_TO DO_
Repeat exactly the lines of the listing from the line containing "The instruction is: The" through its last line, and nothing beyond them.
SUPPLIED DATA: Begin
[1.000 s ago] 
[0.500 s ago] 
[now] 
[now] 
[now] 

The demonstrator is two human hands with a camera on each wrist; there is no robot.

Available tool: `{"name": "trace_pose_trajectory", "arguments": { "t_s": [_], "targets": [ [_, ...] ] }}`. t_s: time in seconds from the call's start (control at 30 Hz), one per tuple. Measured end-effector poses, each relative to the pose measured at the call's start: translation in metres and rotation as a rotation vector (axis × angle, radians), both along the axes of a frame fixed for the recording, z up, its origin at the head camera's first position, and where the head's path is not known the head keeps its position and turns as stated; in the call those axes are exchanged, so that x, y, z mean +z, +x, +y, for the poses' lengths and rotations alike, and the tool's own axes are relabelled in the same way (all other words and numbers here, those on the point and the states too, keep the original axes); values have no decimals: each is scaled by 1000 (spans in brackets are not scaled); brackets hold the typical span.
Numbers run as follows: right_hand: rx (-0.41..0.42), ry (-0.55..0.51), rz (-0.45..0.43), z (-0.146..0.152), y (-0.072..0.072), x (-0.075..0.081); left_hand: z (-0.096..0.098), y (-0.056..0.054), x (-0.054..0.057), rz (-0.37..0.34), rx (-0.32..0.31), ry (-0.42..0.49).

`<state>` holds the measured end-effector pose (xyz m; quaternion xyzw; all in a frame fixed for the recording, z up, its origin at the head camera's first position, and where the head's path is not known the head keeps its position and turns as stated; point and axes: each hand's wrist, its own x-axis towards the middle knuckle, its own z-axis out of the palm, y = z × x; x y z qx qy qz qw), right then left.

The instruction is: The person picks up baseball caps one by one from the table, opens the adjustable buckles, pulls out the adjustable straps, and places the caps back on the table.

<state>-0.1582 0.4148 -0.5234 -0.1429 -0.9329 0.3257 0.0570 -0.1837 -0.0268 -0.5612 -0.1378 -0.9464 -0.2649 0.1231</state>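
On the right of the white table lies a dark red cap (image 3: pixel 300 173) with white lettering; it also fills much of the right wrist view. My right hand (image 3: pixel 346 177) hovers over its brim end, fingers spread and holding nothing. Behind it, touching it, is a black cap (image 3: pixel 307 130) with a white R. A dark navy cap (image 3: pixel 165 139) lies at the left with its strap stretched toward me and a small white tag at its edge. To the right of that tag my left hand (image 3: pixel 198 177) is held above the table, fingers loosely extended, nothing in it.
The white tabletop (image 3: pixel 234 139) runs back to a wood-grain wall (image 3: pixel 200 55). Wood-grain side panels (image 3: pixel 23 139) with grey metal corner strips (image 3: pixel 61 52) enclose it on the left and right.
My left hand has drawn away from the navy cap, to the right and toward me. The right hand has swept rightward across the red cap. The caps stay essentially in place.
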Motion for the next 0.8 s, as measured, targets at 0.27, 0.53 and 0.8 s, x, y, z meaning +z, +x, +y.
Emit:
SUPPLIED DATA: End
_EXPECTED ANSWER_
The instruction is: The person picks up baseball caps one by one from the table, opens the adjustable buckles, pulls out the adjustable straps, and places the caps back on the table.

<state>-0.1582 0.4148 -0.5234 -0.1429 -0.9329 0.3257 0.0570 -0.1837 -0.0268 -0.5612 -0.1378 -0.9464 -0.2649 0.1231</state>
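On the right of the white table lies a dark red cap (image 3: pixel 300 173) with white lettering; it also fills much of the right wrist view. My right hand (image 3: pixel 346 177) hovers over its brim end, fingers spread and holding nothing. Behind it, touching it, is a black cap (image 3: pixel 307 130) with a white R. A dark navy cap (image 3: pixel 165 139) lies at the left with its strap stretched toward me and a small white tag at its edge. To the right of that tag my left hand (image 3: pixel 198 177) is held above the table, fingers loosely extended, nothing in it.
The white tabletop (image 3: pixel 234 139) runs back to a wood-grain wall (image 3: pixel 200 55). Wood-grain side panels (image 3: pixel 23 139) with grey metal corner strips (image 3: pixel 61 52) enclose it on the left and right.
My left hand has drawn away from the navy cap, to the right and toward me. The right hand has swept rightward across the red cap. The caps stay essentially in place.
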Motion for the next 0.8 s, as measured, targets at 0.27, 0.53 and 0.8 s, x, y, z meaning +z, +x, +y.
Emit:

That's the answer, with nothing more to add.